Hatay’ın güneyindeki İdlib’e yönelik Rus-Esad ortak operasyon hazırlığı sürerken, CHP’den İdlib için hükümete “yol haritası önerisi” geldi. Yol haritasının en dikkat çekici unsuru, AKP hükümetine, Esad yönetimi ile yeniden temasa geçme önerisi oldu.
CHP Genel Başkan Yardımcısı Ünal Çeviköz, Cumhurbaşkanı Recep Tayyip Erdoğan’ın katıldığı 7 Eylül tarihli Tahran zirvesinin, Türkiye’nin İdlib konusundaki endişelerini gidermek konusunda yetersiz kaldığını vurgulayarak, İdlib için AKP hükümetine ana muhalefetin önerilerini sundu.
Tahran zirvesi sonunda yayımlanan bildiride İdlib’de çatışmasızlığın sürdürülmesini garanti edecek bir güvencenin görülmediğine vurgu yapan Çeviköz, bu durumun da dikkati İdlib’de bir insani trajedi yaşanması ihtimalini ortadan kaldırmadığına dikkat çekti.

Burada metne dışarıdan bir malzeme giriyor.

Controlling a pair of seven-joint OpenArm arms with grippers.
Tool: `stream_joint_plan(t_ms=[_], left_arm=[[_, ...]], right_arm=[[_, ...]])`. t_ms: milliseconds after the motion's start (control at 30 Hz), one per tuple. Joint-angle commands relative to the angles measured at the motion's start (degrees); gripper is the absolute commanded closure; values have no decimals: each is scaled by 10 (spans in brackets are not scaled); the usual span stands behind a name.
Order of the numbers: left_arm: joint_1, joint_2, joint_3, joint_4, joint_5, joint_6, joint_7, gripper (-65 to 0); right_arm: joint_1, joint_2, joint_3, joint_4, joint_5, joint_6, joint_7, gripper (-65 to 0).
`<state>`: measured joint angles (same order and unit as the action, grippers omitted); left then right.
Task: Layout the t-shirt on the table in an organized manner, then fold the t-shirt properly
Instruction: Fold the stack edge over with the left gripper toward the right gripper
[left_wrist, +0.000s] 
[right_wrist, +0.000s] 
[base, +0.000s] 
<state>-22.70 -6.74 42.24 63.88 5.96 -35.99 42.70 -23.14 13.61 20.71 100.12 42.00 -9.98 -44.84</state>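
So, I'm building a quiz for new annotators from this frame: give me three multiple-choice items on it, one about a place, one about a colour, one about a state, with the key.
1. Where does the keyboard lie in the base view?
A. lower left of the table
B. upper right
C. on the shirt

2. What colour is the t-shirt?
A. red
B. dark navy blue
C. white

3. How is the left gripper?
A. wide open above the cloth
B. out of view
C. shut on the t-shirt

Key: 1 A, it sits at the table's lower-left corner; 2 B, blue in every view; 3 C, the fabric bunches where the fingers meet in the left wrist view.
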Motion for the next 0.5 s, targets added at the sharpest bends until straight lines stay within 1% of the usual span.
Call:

Türkiye’ye yönelik büyük bir göç dalgası olabileceğini de söyleyen Çeviköz, CHP’nin önerilerini şöyle sıraladı;
1. Bölge halkının ve terörle bağlantısı olmayan grupların Suriye sınırları içinde kalacak şekilde İdlib’ten tahliyesi için Birleşmiş Milletler başta olmak üzere tüm ilgili kuruluşlara ve ülkelere çağrıda bulunulmalı ve bu sonuca ulaşmak için yoğun bir şekilde çalışılmalıdır.
2. Türkiye İdlib’de bulunan bütün muhalif gruplardan silahlarını bırakmalarını istemeli ve bunun sağlanması için yoğun çaba göstermelidir.
3. İdlib konusu Türkiye için bir ulusal güvenlik sorunudur. Moskova ve Tahran ile yapılan görüşmelerde bu anlayışımızın kuvvetle vurgulanmasının yanı sıra, Suriye Yönetimi ile de temasa geçilmesinin ve 1998 Adana Mutabakatı ruhunun iki komşu ülke arasında yeniden canlandırılması için çalışılmasının zamanı gelmiştir.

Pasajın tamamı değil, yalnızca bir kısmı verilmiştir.